VICE investigated the effects TikTok has on GenZ and Millennials falling for misinformation.
The results: "We're just as bad as boomers falling for misinformation on Facebook."
May 2021: Dakota Fink, 23-year-old model recorded a TikTok video while wearing a "flesh-coloured face mask" and said in the TikTok that women had to peel layers of their skin off after their period (which was intended to be a joke).
The video, captioned “How did they not know this wtf ??”, was clearly tongue in cheek. And people loved it: the video has now been liked 4.4 million times, and shared more than 220,000. But not everyone got the joke.
Of those 220,000 people, some began sharing it earnestly, explaining that they’d never realised the extra tribulations that come with a woman’s menstrual cycle. They were, unsurprisingly, mostly men – though some women played along with the joke so convincingly that the video took on a life of its own, and even convinced some women that this was a fate they had avoided through luck alone.

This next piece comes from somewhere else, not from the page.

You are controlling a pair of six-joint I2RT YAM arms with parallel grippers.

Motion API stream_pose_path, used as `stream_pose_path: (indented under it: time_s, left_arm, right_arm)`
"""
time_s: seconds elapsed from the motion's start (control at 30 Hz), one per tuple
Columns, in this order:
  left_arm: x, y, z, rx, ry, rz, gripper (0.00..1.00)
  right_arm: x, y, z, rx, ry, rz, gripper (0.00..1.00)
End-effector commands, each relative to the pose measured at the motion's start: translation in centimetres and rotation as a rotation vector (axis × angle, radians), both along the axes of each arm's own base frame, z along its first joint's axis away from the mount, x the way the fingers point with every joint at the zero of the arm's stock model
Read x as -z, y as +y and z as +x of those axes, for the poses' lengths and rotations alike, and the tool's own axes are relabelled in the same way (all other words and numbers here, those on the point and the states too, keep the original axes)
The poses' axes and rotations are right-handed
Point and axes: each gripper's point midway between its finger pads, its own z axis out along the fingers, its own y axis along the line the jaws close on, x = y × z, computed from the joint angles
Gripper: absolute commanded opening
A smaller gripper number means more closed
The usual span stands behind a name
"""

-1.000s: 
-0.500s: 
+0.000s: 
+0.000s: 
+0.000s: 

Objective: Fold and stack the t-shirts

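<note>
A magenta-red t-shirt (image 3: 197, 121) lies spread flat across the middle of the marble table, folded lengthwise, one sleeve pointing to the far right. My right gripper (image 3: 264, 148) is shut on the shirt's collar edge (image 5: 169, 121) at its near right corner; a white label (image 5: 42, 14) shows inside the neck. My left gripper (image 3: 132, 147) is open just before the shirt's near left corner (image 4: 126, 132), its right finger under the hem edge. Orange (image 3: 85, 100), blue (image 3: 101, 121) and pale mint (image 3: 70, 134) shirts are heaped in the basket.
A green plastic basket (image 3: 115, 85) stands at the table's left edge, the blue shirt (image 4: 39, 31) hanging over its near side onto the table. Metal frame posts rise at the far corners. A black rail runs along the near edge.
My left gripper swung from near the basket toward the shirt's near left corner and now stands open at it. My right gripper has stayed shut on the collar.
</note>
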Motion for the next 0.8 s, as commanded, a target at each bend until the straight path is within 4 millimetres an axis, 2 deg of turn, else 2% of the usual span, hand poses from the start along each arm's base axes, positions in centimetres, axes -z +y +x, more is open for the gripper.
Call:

It’s a demonstration of how earnestly we tend to believe what we see on TikTok. Some users have compared their willingness to believe whatever they see on the app with the same gullibility their parents had for lowest common denominator churnable content on Facebook a generation before.
So, what is it that makes some people believe everything they see on TikTok?
The reason why TikTok videos are so easily believed is not solely a result of the platform itself, but is also connected to the evolution of our attention economy. On TikTok, this tendency to consume information in bite-sized nuggets is accelerated by the platform's For You page, which is designed as a conduit for virality, and adhering to the truth in one's videos is not always a guarantee for achieving the desired level of exposure.
Also: Users seem to have a heightened level of trust in TikTok because of its scarily accurate For You page and algorithm.